The task allocator 2062 may be configured to determine a set of adapters and solvers corresponding to a validation target based on the validation target.

The adapter 2064 (e.g., 2064(a)) may generate an input for the solver 2066 based on the formal verification data model. For example, an expression (e.g., a regular expression, a sequential expression, etc.) may be expanded by the adapter 2064. Based on the expression, the adapter 2064 may further build a corresponding state machine, for example.

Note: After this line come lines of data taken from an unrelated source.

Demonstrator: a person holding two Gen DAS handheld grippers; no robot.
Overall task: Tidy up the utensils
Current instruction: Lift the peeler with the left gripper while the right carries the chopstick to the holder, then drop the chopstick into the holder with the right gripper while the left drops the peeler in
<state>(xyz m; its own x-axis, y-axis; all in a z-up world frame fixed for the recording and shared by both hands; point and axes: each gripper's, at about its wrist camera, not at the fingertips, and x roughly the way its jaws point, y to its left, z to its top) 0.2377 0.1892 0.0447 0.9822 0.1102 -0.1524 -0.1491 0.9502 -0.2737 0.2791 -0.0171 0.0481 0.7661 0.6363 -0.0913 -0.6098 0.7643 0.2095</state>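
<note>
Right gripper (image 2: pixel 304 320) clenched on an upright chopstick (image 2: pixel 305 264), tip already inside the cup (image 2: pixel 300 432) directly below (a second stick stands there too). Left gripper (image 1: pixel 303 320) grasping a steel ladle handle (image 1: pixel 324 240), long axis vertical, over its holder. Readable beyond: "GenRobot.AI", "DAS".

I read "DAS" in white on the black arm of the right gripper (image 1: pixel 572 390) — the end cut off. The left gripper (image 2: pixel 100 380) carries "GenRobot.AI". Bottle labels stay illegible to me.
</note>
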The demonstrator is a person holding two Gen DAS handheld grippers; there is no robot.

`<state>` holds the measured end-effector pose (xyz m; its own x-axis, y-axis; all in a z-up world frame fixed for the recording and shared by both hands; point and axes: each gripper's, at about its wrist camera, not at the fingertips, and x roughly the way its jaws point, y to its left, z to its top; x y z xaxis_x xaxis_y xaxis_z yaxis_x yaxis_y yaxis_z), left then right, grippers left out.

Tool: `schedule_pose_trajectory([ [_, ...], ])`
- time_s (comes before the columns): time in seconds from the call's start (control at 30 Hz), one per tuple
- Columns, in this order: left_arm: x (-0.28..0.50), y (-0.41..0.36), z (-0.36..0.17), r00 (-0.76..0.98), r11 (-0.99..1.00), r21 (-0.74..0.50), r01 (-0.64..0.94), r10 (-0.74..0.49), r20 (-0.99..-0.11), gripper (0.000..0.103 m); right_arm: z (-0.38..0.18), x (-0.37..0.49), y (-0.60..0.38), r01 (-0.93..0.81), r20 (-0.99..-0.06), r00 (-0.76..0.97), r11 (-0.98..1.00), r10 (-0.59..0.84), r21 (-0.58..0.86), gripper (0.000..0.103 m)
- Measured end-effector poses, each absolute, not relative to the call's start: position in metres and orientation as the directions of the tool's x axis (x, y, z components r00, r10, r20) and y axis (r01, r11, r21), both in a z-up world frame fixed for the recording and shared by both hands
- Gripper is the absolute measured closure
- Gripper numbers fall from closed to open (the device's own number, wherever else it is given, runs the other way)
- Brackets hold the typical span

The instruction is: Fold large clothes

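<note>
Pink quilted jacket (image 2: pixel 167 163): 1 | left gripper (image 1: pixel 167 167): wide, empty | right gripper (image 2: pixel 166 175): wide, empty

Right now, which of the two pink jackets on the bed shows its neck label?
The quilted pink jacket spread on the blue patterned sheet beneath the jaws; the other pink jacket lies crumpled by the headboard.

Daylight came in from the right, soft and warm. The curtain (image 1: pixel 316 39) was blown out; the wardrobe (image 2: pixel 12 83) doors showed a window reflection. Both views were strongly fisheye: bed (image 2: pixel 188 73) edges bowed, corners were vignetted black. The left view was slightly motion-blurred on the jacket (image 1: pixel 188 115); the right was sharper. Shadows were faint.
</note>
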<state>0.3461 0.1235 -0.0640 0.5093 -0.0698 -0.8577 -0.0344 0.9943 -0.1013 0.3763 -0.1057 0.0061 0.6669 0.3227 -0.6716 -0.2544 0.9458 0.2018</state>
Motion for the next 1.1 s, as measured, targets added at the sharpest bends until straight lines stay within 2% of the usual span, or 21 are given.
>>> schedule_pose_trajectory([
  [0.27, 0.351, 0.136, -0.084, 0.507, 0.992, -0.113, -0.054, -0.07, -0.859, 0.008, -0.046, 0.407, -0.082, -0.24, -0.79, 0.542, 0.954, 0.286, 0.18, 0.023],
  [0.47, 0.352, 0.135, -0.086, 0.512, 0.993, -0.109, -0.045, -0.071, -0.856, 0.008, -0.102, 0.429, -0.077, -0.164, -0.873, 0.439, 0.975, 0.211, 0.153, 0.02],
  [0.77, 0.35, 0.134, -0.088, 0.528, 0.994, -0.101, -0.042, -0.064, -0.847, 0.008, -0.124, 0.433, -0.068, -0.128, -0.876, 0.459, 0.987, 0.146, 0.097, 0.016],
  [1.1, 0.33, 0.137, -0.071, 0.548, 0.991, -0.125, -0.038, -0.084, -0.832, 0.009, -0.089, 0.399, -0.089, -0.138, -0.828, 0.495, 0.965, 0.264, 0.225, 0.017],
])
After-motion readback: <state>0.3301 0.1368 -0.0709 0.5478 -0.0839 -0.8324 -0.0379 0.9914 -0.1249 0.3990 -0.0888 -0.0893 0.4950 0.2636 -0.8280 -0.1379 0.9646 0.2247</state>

Solver 2066 may be used to certify or verify a pseudo-verification target based on the formal verification data model. For example, system design 208 is property verified (e.g., security property verified, liveness property verified, etc.) based on the state machine to which the assertion corresponds. Solver 2066 may include a Satisfiability (SAT) solver, a binary decision diagram (BDB) solver, a Quantized Boolean Formula (QBF) solver, and so on.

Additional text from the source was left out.